_Exercise_
Each word in the data below should be copied exactly; the images should not.

_Information provided_
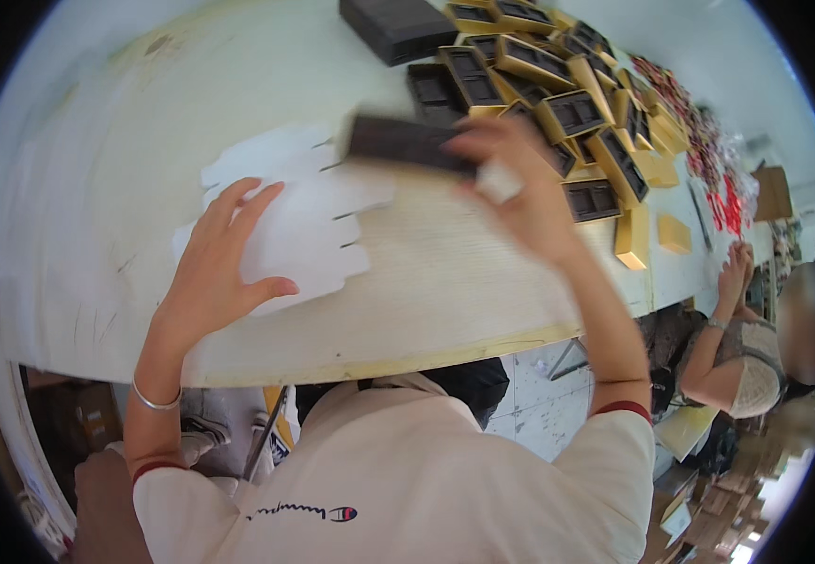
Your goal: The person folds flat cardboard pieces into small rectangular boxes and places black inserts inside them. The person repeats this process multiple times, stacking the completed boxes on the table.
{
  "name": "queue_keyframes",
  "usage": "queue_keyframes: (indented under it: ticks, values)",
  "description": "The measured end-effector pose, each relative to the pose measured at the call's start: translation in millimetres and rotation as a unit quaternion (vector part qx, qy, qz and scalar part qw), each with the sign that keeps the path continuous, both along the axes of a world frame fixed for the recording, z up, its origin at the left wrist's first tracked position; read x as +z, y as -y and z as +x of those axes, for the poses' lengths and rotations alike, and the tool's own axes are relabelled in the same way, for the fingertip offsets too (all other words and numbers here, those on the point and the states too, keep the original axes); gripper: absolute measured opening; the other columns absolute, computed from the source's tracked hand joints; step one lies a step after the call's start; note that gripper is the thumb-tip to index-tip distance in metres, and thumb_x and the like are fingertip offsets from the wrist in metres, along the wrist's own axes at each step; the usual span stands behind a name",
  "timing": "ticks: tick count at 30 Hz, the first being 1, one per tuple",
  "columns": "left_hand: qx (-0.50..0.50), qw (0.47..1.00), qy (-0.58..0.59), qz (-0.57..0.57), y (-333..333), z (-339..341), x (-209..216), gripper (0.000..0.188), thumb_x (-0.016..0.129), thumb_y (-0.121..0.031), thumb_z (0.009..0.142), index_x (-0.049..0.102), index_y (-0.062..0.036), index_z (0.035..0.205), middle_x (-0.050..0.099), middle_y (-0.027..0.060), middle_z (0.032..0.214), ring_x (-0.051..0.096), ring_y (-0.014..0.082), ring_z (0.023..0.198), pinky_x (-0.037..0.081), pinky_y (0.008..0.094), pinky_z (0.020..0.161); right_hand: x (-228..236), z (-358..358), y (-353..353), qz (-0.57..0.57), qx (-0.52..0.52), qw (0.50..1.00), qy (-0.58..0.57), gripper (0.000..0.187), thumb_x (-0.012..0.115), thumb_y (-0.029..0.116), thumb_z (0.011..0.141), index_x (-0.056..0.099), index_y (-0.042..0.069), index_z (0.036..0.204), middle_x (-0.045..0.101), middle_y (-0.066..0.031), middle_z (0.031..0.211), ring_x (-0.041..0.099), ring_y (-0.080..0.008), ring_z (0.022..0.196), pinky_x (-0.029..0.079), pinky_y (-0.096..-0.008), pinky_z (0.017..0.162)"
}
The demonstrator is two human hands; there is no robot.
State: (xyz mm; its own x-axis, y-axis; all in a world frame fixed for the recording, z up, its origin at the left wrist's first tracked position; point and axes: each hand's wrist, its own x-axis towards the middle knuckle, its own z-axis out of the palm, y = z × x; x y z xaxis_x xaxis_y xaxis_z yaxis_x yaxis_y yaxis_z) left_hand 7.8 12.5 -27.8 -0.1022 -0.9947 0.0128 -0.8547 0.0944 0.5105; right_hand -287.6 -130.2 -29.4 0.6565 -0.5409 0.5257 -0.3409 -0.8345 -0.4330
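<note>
My left hand [212, 263] lies over a spread of white die-cut paper pieces [318, 221], its fingers apart and nothing gripped. In my right hand [520, 183] is a dark oblong box [398, 143], held at its right end above the table and smeared by motion. Something small and white [499, 182] shows at the fingers of that hand; whether it is a finger cover or a scrap of paper I cannot make out. Just beyond the right hand lies a heap of gold boxes with black recessed inserts [577, 115].
A larger black box [398, 30] lies at the table's far side. One small gold block [673, 233] sits apart at the right. Farther along the table [426, 310] are red items [729, 207], with another person [741, 357] seated there. Cartons stand at the lower right.
</note>
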Motion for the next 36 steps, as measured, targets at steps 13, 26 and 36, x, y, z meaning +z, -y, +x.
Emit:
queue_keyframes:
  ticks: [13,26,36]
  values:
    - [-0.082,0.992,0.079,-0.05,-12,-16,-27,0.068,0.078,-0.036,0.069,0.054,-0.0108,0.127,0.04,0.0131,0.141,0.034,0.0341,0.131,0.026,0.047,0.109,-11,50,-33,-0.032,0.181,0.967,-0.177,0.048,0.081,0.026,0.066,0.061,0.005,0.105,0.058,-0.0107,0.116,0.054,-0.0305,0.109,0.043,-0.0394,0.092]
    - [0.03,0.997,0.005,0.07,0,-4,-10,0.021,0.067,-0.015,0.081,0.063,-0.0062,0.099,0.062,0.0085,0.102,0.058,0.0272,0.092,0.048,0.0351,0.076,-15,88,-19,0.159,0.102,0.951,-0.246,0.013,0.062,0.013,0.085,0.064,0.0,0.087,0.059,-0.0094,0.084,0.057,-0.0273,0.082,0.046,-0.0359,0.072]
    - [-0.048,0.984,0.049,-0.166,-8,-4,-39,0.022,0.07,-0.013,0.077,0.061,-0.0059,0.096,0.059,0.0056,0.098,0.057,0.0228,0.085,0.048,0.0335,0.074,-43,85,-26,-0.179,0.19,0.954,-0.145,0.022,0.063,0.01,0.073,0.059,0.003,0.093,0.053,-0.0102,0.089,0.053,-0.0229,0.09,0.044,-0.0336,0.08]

_Answer to this task_
Your goal: The person folds flat cardboard pieces into small rectangular boxes and places black inserts inside them. The person repeats this process multiple times, stacking the completed boxes on the table.
{
  "name": "queue_keyframes",
  "usage": "queue_keyframes: (indented under it: ticks, values)",
  "description": "The measured end-effector pose, each relative to the pose measured at the call's start: translation in millimetres and rotation as a unit quaternion (vector part qx, qy, qz and scalar part qw), each with the sign that keeps the path continuous, both along the axes of a world frame fixed for the recording, z up, its origin at the left wrist's first tracked position; read x as +z, y as -y and z as +x of those axes, for the poses' lengths and rotations alike, and the tool's own axes are relabelled in the same way, for the fingertip offsets too (all other words and numbers here, those on the point and the states too, keep the original axes); gripper: absolute measured opening; the other columns absolute, computed from the source's tracked hand joints; step one lies a step after the call's start; note that gripper is the thumb-tip to index-tip distance in metres, and thumb_x and the like are fingertip offsets from the wrist in metres, along the wrist's own axes at each step; the usual span stands behind a name",
  "timing": "ticks: tick count at 30 Hz, the first being 1, one per tuple",
  "columns": "left_hand: qx (-0.50..0.50), qw (0.47..1.00), qy (-0.58..0.59), qz (-0.57..0.57), y (-333..333), z (-339..341), x (-209..216), gripper (0.000..0.188), thumb_x (-0.016..0.129), thumb_y (-0.121..0.031), thumb_z (0.009..0.142), index_x (-0.049..0.102), index_y (-0.062..0.036), index_z (0.035..0.205), middle_x (-0.050..0.099), middle_y (-0.027..0.060), middle_z (0.032..0.214), ring_x (-0.051..0.096), ring_y (-0.014..0.082), ring_z (0.023..0.198), pinky_x (-0.037..0.081), pinky_y (0.008..0.094), pinky_z (0.020..0.161); right_hand: x (-228..236), z (-358..358), y (-353..353), qz (-0.57..0.57), qx (-0.52..0.52), qw (0.50..1.00), qy (-0.58..0.57), gripper (0.000..0.187), thumb_x (-0.012..0.115), thumb_y (-0.029..0.116), thumb_z (0.011..0.141), index_x (-0.056..0.099), index_y (-0.042..0.069), index_z (0.036..0.204), middle_x (-0.045..0.101), middle_y (-0.066..0.031), middle_z (0.031..0.211), ring_x (-0.041..0.099), ring_y (-0.080..0.008), ring_z (0.022..0.196), pinky_x (-0.029..0.079), pinky_y (-0.096..-0.008), pinky_z (0.017..0.162)"
}
The demonstrator is two human hands; there is no robot.
State: (xyz mm; its own x-axis, y-axis; all in a world frame fixed for the recording, z up, its origin at the left wrist's first tracked position; point and axes: each hand's wrist, its own x-axis towards the middle knuckle, its own z-axis out of the palm, y = z × x; x y z xaxis_x xaxis_y xaxis_z yaxis_x yaxis_y yaxis_z) left_hand 7.8 12.5 -27.8 -0.1022 -0.9947 0.0128 -0.8547 0.0944 0.5105; right_hand -287.6 -130.2 -29.4 0.6565 -0.5409 0.5257 -0.3409 -0.8345 -0.4330
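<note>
My left hand [212, 263] lies over a spread of white die-cut paper pieces [318, 221], its fingers apart and nothing gripped. In my right hand [520, 183] is a dark oblong box [398, 143], held at its right end above the table and smeared by motion. Something small and white [499, 182] shows at the fingers of that hand; whether it is a finger cover or a scrap of paper I cannot make out. Just beyond the right hand lies a heap of gold boxes with black recessed inserts [577, 115].
A larger black box [398, 30] lies at the table's far side. One small gold block [673, 233] sits apart at the right. Farther along the table [426, 310] are red items [729, 207], with another person [741, 357] seated there. Cartons stand at the lower right.
</note>
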Motion for the next 36 steps, as measured, targets at steps 13, 26 and 36, x, y, z meaning +z, -y, +x.
Emit:
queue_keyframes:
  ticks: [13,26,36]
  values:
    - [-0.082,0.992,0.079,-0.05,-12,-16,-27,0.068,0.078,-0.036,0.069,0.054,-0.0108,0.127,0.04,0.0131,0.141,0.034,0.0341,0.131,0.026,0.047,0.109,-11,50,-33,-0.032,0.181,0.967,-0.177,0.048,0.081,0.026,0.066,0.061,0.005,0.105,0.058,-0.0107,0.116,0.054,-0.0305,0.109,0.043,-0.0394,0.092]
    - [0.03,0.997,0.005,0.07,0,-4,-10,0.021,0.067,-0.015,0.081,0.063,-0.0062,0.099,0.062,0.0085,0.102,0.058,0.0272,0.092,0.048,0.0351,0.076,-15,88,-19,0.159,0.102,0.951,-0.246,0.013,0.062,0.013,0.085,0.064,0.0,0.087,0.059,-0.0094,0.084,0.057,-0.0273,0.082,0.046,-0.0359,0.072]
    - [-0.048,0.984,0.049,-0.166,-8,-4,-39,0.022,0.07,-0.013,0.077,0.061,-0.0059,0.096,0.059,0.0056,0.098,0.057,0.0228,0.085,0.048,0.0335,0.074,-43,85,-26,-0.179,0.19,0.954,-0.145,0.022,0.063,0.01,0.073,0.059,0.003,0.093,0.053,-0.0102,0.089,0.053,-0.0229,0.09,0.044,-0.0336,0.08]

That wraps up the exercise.